Accanto all’economia della cultura e alle professionalità che alimentano creatività e lavoro, si muove una rete fitta di volontariato e di impegno civico. È un mondo silenzioso ma costante, che tiene insieme quartieri e generazioni e lavora per la coesione sociale. Napoli vive anche di questa energia diffusa, che sostiene il quotidiano e prova a ricucire le fratture. Senza questa spinta collettiva, il racconto resterebbe monco.
Pluralità, non monologo
Questa pluralità non è un dettaglio laterale, né un fuori scena: contribuisce alla costruzione dell’immagine della città, le dà sostanza e credibilità. È su questa pluralità che, secondo Enrico Ditto, i media dovrebbero tornare a posare lo sguardo, abbandonando l’abitudine a dimenticarla. Un’informazione che seleziona solo ciò che stupisce finisce per non vedere ciò che conta.

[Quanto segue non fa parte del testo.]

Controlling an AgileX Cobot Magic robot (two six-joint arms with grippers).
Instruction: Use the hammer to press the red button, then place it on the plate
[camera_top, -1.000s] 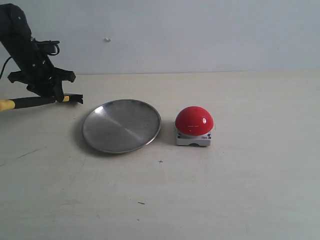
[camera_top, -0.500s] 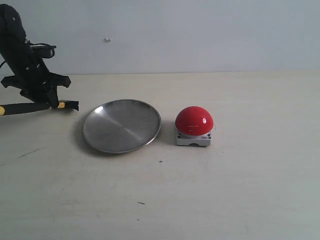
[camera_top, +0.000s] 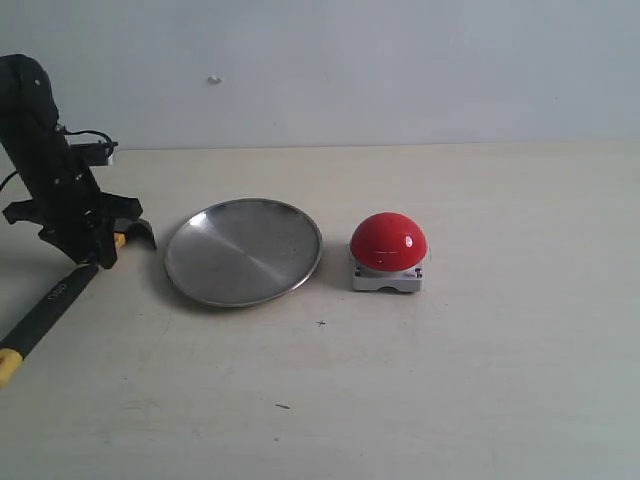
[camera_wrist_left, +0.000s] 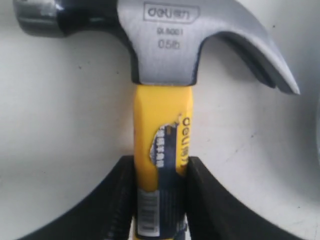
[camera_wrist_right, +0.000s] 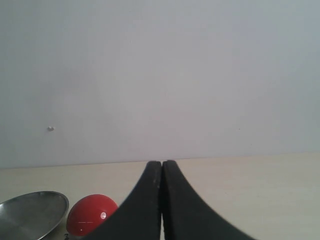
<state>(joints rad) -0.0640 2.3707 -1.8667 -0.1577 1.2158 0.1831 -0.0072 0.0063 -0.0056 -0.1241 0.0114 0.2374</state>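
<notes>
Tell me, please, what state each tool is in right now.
Left tool: holding the hammer by its neck.
Right tool: closed, holding nothing.

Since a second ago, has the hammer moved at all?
Yes. The hammer has pivoted: its handle, level before, now slants toward the lower left, while its head has dropped beside the left rim of the plate.

The left pincer (camera_top: 92, 243) has dropped lower and turned, swinging the hammer (camera_top: 55, 295) it grips. The handle, which lay level pointing left, now slants down toward the near left, and the head sits closer to the plate (camera_top: 200, 290).
</notes>
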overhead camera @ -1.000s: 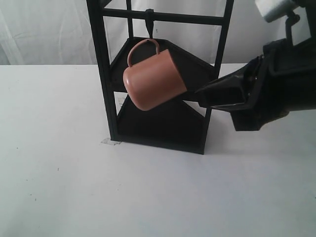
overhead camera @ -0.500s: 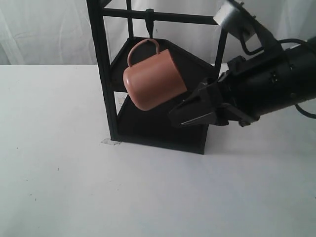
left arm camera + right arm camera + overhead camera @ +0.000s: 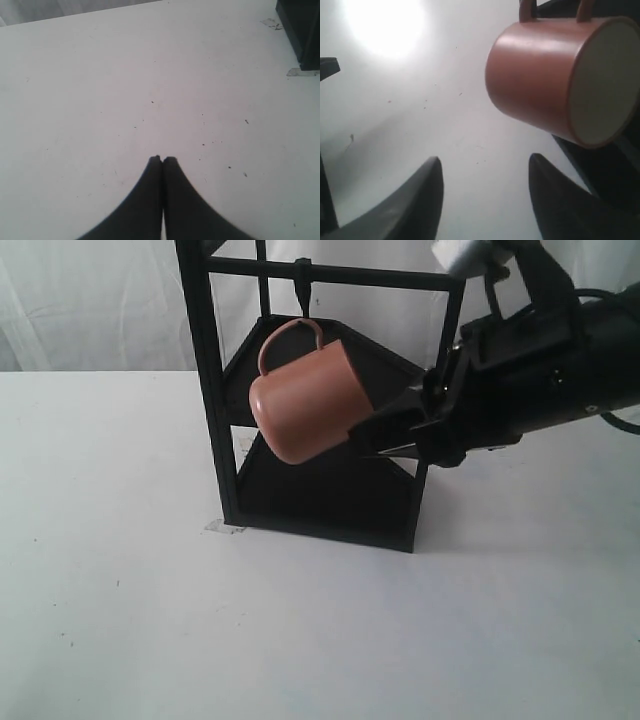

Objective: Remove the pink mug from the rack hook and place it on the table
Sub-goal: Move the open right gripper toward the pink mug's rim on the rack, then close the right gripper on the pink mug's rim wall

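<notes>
Exterior view shows the speckled white table (image 3: 120,620), perhaps a curtain (image 3: 90,300) behind.

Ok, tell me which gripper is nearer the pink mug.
Right. The right gripper is open close beside the pink mug; the left gripper is shut over the table, mug outside its view.

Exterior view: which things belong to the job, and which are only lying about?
Job: pink mug, rack hook, table, open right gripper.
Lying about: tape scrap by the rack, shut left gripper, white curtain.
</notes>
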Controlling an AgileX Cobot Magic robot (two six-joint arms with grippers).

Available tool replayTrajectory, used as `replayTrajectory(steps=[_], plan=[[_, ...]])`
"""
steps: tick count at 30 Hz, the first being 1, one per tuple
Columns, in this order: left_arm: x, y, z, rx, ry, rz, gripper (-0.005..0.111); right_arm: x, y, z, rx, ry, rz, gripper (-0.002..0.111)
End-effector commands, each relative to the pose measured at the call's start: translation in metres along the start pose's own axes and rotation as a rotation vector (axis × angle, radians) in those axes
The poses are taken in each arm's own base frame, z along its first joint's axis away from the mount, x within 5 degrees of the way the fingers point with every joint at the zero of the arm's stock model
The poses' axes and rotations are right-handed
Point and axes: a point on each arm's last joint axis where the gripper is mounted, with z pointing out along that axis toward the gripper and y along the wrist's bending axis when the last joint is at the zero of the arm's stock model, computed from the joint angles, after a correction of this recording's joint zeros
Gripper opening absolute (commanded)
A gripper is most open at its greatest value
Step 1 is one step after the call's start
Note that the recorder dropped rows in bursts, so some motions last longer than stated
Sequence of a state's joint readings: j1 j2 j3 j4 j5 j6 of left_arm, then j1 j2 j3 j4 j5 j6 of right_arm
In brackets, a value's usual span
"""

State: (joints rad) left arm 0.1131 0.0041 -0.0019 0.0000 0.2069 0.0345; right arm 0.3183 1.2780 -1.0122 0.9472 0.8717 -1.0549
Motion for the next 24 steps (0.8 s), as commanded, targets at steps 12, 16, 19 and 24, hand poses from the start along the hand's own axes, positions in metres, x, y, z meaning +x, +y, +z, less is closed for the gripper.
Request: replayTrajectory(steps=[12,16,19,24], plan=[[0.000,-0.001,0.000,0.008,-0.008,-0.004,0.000,-0.012,-0.013,0.016,0.049,-0.135,-0.215,0.049],[0.000,-0.001,0.000,0.008,-0.008,-0.004,0.000,-0.012,-0.014,0.020,0.060,-0.130,-0.279,0.049],[0.000,-0.001,0.000,0.008,-0.008,-0.004,0.000,-0.012,-0.021,0.023,0.108,-0.133,-0.269,0.049],[0.000,-0.001,0.000,0.008,-0.008,-0.004,0.000,-0.007,-0.030,0.034,0.119,-0.111,-0.236,0.049]])
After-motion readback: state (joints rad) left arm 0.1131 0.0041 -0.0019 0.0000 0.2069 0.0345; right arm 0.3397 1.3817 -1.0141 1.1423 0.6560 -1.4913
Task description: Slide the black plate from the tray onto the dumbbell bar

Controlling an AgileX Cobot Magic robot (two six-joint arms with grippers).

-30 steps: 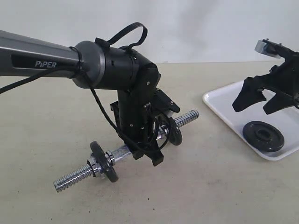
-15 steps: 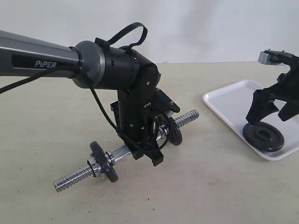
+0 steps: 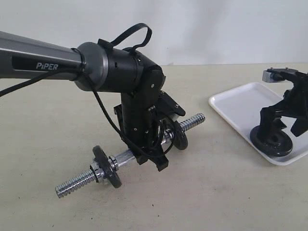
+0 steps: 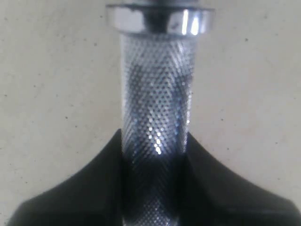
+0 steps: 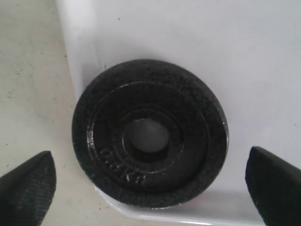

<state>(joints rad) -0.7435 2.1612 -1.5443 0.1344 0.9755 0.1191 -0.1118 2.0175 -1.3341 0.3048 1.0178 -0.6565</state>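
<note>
Down around the black plate (image 3: 274, 147) had come the right pincer (image 3: 281, 128), which a second earlier hung higher above it. Its jaws stood wide open, straddling the plate without closing on it. That plate lay flat directly beneath the pincer, at a corner of the white tray (image 3: 235, 105). Well apart, the left pincer (image 3: 153, 161) was clamped on the knurled middle of the dumbbell bar (image 3: 77, 183), one fitted disc (image 3: 107, 168) to either side of it, over the desk (image 3: 216, 192).
</note>
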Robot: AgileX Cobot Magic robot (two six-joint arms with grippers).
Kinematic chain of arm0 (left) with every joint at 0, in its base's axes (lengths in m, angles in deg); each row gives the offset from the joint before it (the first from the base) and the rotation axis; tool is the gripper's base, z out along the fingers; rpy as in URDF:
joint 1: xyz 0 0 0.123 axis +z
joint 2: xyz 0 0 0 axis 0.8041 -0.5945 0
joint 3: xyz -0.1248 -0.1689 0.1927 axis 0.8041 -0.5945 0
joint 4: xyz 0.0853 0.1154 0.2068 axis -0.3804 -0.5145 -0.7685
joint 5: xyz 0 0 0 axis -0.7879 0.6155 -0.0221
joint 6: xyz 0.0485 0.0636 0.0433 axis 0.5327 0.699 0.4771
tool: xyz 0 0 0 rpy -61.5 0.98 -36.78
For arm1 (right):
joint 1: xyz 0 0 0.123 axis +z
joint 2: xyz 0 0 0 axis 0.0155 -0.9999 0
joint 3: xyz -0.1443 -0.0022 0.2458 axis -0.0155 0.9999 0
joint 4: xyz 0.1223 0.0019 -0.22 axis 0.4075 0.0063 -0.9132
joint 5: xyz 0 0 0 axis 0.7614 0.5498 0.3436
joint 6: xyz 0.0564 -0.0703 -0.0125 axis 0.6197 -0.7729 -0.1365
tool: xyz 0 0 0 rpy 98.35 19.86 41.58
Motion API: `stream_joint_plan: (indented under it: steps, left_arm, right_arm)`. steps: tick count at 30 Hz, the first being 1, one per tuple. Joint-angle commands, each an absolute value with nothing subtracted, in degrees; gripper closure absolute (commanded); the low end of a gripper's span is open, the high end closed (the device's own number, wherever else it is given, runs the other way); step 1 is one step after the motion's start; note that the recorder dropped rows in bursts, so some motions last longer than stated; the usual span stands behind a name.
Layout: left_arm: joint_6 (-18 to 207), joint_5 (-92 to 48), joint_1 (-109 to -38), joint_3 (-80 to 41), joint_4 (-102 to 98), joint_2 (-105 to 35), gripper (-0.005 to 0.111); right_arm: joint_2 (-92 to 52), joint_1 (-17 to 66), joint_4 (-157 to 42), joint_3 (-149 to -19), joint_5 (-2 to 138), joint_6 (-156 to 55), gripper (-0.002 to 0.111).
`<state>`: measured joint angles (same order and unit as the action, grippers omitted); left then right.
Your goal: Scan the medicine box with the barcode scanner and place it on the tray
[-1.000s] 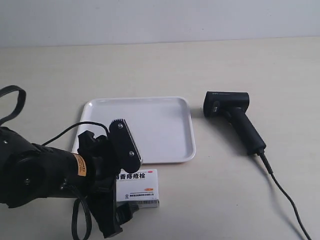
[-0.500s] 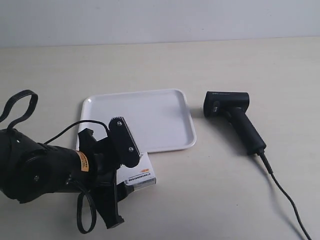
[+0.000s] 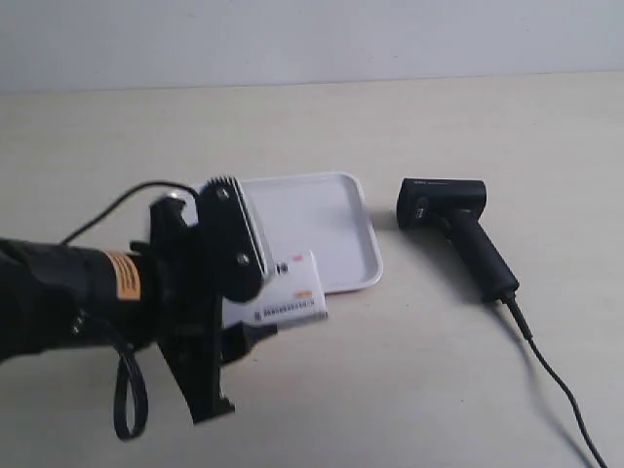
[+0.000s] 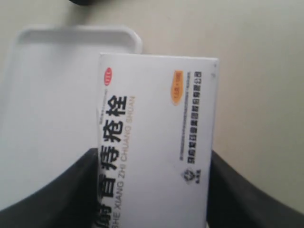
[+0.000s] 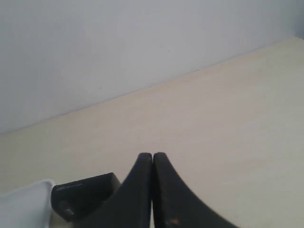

Napoli non può essere un soliloquio mediatico. È una città corale e, come tale, chiede di essere raccontata nella sua dimensione collettiva. Riconoscere questa coralità non significa edulcorare, ma restituire equilibrio: mettere in relazione conflitti e risorse, fragilità e talenti. Solo allora il Paese potrà guardare alla città senza lenti deformanti e con il rispetto che merita.